TASK DESCRIPTION: When you reach the line in the data below that contains "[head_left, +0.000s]", please start repeating lines exactly, and stop after the line that contains "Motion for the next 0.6", repeating nothing else.

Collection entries
::::::

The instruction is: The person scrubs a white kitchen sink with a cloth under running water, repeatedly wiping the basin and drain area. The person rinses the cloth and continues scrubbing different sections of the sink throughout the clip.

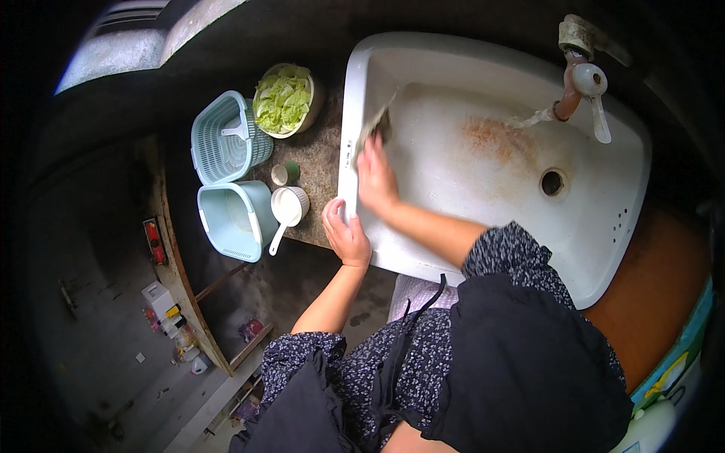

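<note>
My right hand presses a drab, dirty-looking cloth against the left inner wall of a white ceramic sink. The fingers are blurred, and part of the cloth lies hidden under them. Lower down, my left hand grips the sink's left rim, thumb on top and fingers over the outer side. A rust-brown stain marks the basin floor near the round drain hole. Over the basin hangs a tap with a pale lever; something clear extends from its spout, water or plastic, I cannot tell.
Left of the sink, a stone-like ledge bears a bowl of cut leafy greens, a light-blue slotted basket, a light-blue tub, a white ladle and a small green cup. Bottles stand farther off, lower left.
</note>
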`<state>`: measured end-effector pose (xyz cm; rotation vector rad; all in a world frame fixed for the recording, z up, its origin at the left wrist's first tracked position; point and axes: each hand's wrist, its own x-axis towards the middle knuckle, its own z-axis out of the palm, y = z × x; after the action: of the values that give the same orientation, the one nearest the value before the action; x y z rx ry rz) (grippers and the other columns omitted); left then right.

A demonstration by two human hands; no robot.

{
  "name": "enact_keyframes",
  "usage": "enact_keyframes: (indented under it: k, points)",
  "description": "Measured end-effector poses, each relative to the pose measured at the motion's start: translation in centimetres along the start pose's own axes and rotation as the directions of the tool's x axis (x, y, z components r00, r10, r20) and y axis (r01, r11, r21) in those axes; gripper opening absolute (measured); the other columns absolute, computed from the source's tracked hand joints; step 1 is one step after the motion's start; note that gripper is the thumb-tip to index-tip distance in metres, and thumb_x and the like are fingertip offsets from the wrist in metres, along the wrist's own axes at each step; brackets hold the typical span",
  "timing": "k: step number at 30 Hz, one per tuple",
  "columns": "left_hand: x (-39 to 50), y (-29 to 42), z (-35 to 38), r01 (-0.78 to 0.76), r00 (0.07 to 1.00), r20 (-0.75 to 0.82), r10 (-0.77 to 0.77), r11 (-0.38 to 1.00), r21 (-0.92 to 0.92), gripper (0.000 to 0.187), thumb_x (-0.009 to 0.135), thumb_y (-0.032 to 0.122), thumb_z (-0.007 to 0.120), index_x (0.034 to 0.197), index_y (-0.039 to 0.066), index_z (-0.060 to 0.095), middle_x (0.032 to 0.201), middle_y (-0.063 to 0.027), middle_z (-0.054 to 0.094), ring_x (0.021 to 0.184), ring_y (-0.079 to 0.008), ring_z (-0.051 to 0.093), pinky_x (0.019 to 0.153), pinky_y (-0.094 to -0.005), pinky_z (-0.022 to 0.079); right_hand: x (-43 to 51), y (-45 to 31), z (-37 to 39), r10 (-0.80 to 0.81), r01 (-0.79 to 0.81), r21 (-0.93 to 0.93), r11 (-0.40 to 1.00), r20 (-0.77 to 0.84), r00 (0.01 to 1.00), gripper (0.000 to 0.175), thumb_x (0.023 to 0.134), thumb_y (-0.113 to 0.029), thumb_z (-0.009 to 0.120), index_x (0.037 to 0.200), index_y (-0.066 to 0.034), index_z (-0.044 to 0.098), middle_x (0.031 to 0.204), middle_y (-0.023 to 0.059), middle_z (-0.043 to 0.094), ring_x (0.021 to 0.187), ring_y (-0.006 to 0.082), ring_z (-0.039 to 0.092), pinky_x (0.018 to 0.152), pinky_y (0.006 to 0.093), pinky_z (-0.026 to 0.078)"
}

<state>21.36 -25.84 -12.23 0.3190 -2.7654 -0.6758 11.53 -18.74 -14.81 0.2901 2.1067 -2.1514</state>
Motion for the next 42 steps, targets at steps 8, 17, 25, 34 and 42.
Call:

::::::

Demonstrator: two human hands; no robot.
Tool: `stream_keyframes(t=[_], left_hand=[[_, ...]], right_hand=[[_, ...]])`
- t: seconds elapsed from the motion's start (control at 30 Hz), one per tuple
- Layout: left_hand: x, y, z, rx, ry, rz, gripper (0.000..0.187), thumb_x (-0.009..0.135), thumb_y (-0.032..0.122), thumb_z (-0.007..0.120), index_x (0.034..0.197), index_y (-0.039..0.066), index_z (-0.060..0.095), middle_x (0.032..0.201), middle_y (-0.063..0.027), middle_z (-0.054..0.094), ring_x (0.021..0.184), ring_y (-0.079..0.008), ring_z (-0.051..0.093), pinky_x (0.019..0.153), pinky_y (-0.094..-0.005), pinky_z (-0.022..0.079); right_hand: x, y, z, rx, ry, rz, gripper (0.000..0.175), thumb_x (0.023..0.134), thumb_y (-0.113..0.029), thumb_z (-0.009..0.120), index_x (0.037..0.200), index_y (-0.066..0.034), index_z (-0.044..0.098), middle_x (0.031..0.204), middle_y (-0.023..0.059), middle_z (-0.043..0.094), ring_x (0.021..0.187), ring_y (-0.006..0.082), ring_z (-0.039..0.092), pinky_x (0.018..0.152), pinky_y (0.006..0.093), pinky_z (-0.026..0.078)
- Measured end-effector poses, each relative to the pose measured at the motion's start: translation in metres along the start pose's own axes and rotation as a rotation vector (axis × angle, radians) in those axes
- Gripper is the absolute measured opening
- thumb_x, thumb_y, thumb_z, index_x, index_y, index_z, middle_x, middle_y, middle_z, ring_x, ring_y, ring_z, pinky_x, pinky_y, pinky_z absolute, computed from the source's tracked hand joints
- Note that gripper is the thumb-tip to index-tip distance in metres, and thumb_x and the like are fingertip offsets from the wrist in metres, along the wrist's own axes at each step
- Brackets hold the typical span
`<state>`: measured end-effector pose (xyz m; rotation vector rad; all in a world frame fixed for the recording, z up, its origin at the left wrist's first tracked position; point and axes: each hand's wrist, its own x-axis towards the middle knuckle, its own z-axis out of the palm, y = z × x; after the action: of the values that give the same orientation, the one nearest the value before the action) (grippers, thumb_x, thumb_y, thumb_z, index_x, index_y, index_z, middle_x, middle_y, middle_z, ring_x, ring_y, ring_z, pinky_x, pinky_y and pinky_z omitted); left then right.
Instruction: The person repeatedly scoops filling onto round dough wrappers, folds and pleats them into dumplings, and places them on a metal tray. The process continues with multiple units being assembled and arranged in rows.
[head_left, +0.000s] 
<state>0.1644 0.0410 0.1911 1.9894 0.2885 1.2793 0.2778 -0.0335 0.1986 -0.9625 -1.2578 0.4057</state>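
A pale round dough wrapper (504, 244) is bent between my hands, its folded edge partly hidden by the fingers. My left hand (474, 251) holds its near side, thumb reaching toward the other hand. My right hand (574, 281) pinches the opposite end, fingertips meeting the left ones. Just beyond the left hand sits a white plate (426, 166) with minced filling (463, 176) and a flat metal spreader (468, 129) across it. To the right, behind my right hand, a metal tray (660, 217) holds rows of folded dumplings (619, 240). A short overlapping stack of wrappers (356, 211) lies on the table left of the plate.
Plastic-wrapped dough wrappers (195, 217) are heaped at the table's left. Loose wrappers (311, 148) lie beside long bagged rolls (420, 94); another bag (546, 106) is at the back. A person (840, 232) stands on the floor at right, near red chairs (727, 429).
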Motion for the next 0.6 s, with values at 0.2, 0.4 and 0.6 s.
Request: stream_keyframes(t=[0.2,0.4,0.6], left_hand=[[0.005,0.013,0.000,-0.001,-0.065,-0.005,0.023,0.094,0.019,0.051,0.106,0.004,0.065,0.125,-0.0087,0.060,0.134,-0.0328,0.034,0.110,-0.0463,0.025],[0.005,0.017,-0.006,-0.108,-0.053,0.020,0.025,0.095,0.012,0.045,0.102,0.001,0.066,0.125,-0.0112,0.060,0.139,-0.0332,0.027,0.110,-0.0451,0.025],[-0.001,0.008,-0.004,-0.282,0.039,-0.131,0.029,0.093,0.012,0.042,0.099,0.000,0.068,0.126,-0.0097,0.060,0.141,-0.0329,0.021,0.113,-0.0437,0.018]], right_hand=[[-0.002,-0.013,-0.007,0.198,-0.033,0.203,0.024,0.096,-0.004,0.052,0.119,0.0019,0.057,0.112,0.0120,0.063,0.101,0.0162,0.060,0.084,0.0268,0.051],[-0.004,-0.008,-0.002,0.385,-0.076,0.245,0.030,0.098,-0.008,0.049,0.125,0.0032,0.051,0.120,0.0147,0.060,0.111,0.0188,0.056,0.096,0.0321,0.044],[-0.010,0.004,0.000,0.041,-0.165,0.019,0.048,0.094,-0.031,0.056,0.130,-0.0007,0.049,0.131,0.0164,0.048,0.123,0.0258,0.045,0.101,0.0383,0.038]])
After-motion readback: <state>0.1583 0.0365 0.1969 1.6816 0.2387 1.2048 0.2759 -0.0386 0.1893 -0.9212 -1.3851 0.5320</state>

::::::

OUTPUT FOR THIS EXERCISE:
[head_left, +0.000s] 
<state>0.1644 0.0410 0.1911 1.9894 0.2885 1.2793 0.2778 -0.0335 0.1986 -0.9625 -1.2578 0.4057</state>
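A pale round dough wrapper (504, 244) is bent between my hands, its folded edge partly hidden by the fingers. My left hand (474, 251) holds its near side, thumb reaching toward the other hand. My right hand (574, 281) pinches the opposite end, fingertips meeting the left ones. Just beyond the left hand sits a white plate (426, 166) with minced filling (463, 176) and a flat metal spreader (468, 129) across it. To the right, behind my right hand, a metal tray (660, 217) holds rows of folded dumplings (619, 240). A short overlapping stack of wrappers (356, 211) lies on the table left of the plate.
Plastic-wrapped dough wrappers (195, 217) are heaped at the table's left. Loose wrappers (311, 148) lie beside long bagged rolls (420, 94); another bag (546, 106) is at the back. A person (840, 232) stands on the floor at right, near red chairs (727, 429).
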Motion for the next 0.6 s, with values at 0.2, 0.4 and 0.6 s.

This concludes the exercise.